From: mhkelley58@gmail.com
To: kys@microsoft.com, haiyangz@microsoft.com, wei.liu@kernel.org,
decui@microsoft.com, tglx@linutronix.de, mingo@redhat.com,
bp@alien8.de, dave.hansen@linux.intel.com, x86@kernel.org,
hpa@zytor.com, lpieralisi@kernel.org, kw@linux.com,
robh@kernel.org, bhelgaas@google.com,
James.Bottomley@HansenPartnership.com,
martin.petersen@oracle.com, arnd@arndb.de,
linux-hyperv@vger.kernel.org, linux-kernel@vger.kernel.org,
linux-pci@vger.kernel.org, linux-scsi@vger.kernel.org,
linux-arch@vger.kernel.org
Cc: maz@kernel.org, den@valinux.co.jp, jgowans@amazon.com,
dawei.li@shingroup.cn
Subject: [RFC 10/12] Drivers: hv: vmbus: Implement vmbus_irq_set_affinity
Date: Mon, 3 Jun 2024 22:09:38 -0700 [thread overview]
Message-ID: <20240604050940.859909-11-mhklinux@outlook.com> (raw)
In-Reply-To: <20240604050940.859909-1-mhklinux@outlook.com>
From: Michael Kelley <mhklinux@outlook.com>
Pull out core code from target_cpu_store() to implement
vmbus_irq_set_affinity() so the affinity of VMBus channel interrupts
can be updated from user space via /proc/irq.
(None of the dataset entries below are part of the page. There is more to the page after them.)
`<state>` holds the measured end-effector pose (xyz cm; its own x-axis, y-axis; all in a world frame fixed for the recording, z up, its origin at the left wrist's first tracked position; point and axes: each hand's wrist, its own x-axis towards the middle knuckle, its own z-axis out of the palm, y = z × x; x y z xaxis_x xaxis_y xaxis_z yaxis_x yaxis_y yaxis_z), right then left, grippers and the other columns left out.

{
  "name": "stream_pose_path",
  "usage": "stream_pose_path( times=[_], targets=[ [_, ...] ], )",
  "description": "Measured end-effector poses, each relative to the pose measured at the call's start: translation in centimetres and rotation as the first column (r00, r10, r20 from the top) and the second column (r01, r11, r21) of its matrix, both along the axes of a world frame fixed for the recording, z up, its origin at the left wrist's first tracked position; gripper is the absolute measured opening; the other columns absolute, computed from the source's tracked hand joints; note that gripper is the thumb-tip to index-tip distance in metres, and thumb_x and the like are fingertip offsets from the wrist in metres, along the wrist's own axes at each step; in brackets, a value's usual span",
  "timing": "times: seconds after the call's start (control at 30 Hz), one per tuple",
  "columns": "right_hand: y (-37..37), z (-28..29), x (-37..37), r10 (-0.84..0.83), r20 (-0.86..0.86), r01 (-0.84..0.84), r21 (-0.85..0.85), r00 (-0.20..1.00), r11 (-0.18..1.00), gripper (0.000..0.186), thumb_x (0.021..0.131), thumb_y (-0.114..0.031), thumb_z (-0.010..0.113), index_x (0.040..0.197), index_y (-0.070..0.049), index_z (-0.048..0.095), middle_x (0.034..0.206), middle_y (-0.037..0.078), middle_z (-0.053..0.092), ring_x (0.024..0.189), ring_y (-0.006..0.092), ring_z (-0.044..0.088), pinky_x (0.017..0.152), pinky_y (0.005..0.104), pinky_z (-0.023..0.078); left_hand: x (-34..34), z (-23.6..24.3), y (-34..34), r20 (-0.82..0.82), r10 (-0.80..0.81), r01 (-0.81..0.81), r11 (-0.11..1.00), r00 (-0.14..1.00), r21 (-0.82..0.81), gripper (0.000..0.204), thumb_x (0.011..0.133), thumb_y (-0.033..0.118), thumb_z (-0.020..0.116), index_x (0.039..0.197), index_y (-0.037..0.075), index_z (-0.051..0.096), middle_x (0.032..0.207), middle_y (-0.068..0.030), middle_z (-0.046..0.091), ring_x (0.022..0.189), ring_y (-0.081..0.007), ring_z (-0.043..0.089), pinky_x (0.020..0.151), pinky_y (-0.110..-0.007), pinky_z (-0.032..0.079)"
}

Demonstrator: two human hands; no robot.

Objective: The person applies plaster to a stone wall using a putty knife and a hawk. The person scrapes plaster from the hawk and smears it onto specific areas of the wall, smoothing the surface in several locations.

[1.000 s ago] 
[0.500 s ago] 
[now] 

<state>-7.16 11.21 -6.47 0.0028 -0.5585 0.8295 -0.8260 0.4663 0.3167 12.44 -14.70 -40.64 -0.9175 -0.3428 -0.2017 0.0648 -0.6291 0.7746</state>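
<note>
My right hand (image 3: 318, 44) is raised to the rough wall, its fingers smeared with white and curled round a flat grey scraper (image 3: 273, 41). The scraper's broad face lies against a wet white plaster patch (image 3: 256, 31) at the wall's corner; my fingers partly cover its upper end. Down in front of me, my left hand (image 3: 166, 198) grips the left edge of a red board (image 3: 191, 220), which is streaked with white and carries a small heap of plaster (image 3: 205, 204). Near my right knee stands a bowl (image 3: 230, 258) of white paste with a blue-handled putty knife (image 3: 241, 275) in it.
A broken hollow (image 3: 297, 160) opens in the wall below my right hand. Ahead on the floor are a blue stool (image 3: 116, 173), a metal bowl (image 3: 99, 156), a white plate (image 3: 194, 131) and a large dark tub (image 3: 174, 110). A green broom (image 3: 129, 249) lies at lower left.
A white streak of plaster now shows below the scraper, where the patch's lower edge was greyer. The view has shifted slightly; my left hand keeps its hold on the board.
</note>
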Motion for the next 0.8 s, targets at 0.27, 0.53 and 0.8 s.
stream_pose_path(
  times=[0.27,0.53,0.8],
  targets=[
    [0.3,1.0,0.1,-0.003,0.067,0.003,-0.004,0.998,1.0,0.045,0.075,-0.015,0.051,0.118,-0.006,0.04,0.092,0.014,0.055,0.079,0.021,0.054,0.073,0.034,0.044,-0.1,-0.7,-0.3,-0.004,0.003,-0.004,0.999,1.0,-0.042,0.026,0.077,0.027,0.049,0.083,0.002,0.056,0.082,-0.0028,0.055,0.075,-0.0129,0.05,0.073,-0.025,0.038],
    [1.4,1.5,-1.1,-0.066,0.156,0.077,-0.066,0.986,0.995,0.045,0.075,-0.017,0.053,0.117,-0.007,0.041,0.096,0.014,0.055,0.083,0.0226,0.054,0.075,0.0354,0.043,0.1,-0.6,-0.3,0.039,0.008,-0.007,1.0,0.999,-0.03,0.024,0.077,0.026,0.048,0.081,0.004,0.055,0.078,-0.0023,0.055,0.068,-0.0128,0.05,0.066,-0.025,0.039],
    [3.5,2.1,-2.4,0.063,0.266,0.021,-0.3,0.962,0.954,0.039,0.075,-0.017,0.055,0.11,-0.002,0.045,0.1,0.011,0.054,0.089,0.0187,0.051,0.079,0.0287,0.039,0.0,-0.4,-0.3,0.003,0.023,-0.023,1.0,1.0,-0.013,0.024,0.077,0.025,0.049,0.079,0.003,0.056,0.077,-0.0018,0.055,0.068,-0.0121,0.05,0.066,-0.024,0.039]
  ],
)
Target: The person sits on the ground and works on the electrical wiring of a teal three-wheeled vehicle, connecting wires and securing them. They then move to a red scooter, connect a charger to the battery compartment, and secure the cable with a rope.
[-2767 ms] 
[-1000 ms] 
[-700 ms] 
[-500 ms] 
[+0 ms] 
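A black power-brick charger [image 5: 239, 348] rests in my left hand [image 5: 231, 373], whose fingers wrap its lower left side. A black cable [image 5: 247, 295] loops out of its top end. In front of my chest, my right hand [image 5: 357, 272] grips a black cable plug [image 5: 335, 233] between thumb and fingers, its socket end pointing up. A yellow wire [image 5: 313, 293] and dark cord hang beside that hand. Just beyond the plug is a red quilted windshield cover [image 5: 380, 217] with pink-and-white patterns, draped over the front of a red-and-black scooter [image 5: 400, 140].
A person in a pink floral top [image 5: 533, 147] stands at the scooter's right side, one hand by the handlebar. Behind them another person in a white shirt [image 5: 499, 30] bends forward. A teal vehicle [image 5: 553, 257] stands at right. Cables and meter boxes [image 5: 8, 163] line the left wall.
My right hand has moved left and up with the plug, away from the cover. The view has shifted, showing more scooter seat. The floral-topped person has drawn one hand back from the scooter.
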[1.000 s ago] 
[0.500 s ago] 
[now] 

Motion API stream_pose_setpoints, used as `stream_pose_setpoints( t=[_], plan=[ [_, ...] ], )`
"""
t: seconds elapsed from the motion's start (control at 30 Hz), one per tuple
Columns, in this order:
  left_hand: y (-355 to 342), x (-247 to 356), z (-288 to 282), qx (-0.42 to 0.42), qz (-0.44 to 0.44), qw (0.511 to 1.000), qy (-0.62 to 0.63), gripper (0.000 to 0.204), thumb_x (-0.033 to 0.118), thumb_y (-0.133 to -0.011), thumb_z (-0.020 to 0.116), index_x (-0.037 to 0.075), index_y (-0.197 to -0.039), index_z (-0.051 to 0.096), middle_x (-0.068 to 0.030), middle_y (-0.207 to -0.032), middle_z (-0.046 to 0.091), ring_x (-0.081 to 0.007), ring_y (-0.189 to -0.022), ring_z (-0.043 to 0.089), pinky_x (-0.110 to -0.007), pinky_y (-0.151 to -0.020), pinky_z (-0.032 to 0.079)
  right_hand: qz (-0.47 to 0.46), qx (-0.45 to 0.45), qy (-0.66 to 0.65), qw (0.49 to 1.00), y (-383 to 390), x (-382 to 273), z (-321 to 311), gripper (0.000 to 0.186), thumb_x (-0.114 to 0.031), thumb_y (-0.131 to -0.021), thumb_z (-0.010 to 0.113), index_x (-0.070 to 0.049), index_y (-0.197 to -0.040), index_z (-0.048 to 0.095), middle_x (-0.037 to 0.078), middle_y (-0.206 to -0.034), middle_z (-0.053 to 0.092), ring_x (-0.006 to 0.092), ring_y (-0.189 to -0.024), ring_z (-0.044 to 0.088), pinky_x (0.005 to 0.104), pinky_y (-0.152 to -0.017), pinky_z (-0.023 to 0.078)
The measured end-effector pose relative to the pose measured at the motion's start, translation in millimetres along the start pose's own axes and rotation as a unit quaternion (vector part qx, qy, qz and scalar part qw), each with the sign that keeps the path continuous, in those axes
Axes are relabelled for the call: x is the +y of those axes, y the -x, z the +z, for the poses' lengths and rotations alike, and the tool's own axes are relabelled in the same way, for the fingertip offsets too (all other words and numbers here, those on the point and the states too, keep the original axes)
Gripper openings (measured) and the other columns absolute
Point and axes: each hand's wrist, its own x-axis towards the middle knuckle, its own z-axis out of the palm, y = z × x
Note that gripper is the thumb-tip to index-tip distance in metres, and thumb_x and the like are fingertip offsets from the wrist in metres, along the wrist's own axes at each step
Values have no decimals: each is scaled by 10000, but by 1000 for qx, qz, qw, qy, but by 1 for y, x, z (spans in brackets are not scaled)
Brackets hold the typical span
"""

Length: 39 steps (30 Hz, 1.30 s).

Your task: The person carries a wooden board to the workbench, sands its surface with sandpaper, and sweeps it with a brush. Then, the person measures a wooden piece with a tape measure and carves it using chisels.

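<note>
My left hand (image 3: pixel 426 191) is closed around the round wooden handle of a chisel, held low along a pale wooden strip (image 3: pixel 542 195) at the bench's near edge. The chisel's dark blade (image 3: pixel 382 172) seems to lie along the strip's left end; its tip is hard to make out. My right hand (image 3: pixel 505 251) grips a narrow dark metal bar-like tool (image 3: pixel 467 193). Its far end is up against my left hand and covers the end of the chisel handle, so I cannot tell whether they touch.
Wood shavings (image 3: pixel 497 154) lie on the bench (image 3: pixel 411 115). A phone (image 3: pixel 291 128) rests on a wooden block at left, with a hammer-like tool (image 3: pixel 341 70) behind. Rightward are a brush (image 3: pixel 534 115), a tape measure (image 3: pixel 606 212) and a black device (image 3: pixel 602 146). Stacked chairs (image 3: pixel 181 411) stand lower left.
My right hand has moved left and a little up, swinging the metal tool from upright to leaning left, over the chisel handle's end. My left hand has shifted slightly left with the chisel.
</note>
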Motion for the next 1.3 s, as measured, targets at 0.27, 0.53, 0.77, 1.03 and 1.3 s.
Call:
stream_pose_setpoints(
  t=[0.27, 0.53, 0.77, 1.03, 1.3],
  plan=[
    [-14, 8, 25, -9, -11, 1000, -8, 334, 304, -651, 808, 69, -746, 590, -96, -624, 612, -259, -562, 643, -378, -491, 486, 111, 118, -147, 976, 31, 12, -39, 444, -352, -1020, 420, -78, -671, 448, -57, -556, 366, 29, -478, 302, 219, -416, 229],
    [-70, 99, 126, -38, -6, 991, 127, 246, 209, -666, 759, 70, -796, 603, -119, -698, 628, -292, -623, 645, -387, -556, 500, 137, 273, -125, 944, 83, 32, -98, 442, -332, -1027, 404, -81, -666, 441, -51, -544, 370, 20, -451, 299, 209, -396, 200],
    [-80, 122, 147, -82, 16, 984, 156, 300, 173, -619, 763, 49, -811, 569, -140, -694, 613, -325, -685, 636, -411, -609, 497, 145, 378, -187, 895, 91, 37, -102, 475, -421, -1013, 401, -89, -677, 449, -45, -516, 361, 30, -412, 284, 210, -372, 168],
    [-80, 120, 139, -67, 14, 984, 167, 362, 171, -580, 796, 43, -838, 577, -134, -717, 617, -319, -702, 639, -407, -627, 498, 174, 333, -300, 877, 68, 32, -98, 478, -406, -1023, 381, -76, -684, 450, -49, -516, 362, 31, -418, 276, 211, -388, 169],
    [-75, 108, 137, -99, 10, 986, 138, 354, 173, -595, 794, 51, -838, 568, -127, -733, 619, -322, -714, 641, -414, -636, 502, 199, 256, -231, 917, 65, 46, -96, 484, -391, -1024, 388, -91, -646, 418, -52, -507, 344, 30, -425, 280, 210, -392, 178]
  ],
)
Since vmbus_irq_set_affinity() runs with interrupts disabled,
vmbus_send_modifychannel() can't wait for an ACK from Hyper-V. As
such, remove the "wait for ack" version of vmbus_send_modifychannel().
Not waiting isn't a problem unless the old CPU is quickly taken offline
before Hyper-V makes the change, which is dealt with in a subsequent
patch.
Also change target_cpu_store() to call irq_set_affinity() so that
changes made via /sys/bus/vmbus/devices/<guid>/channels/<nn>/cpu
are in sync with the /proc/irq interface. The cpus_read_lock() is
no longer needed in target_cpu_store() because irq_set_affinity()
ensures that the interrupt affinity is not set to an offline
CPU.
Signed-off-by: Michael Kelley <mhklinux@outlook.com>
---
drivers/hv/channel.c | 97 ++++++-------------------
drivers/hv/vmbus_drv.c | 161 +++++++++++++++++++++++++----------------
2 files changed, 121 insertions(+), 137 deletions(-)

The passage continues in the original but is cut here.